Output, exactly and alone, the lines from the one containing "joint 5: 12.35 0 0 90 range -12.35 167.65" through the last line of the material below, both ends included.
(RECORDS FOR THE TASK begins)
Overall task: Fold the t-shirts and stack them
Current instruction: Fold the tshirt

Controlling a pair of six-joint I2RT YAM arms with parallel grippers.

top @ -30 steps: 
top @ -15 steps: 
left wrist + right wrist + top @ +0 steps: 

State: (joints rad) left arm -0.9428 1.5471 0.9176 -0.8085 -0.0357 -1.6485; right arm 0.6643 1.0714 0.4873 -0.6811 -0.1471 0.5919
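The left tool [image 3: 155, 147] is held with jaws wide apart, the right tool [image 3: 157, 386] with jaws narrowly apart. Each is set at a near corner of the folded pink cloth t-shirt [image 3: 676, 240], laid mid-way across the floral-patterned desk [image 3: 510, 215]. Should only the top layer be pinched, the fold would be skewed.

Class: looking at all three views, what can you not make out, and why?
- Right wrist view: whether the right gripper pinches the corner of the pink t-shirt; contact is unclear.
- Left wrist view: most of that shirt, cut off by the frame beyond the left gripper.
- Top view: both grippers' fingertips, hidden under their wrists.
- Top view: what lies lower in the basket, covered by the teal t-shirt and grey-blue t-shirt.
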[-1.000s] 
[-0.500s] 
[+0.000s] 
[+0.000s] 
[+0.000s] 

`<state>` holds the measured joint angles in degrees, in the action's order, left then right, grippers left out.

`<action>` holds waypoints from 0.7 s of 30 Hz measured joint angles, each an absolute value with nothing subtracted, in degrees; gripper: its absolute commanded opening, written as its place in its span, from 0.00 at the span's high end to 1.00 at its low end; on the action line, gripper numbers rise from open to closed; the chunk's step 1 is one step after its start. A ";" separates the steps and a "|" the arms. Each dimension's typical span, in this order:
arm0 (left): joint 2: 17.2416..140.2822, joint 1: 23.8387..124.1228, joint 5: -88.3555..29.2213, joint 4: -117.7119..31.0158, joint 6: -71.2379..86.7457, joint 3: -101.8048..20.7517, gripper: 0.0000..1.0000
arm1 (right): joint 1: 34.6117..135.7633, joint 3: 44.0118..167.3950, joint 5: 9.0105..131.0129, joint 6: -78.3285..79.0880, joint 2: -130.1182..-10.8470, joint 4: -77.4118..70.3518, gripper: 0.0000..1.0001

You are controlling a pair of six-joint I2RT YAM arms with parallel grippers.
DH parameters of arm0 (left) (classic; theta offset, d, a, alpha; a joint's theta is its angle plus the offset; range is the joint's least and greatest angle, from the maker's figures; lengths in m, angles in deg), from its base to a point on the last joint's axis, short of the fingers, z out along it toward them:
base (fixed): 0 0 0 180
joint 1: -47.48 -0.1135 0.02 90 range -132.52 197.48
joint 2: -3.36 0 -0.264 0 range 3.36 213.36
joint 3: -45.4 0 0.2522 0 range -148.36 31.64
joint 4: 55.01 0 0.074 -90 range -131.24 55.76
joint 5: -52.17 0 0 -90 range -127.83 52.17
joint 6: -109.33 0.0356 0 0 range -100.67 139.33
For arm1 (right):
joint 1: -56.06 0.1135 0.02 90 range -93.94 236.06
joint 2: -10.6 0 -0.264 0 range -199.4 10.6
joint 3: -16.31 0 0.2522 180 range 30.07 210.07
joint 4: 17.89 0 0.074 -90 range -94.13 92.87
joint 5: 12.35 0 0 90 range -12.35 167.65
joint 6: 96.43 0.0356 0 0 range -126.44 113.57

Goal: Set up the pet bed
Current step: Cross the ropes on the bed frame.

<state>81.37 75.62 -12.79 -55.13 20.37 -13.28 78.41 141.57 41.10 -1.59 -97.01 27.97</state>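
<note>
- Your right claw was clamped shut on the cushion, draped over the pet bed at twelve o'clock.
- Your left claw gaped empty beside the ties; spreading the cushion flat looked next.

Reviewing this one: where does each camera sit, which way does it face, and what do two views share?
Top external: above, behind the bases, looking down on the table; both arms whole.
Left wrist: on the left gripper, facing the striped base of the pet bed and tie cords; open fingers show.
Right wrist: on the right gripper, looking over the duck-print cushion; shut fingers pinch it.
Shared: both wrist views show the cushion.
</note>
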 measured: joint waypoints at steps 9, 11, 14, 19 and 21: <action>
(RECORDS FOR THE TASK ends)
* TASK RESULT
joint 5: 12.35 0 0 90 range -12.35 167.65
joint 6: 96.43 0.0356 0 0 range -126.44 113.57

Goal: Set up the pet bed
Current step: Cross the ropes on the bed frame.

<state>81.37 75.62 -12.79 -55.13 20.37 -13.28 78.41 141.57 41.10 -1.59 -97.01 27.97</state>
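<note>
- Your right claw was clamped shut on the cushion, draped over the pet bed at twelve o'clock.
- Your left claw gaped empty beside the ties; spreading the cushion flat looked next.

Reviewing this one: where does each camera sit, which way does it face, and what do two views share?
Top external: above, behind the bases, looking down on the table; both arms whole.
Left wrist: on the left gripper, facing the striped base of the pet bed and tie cords; open fingers show.
Right wrist: on the right gripper, looking over the duck-print cushion; shut fingers pinch it.
Shared: both wrist views show the cushion.
</note>
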 measured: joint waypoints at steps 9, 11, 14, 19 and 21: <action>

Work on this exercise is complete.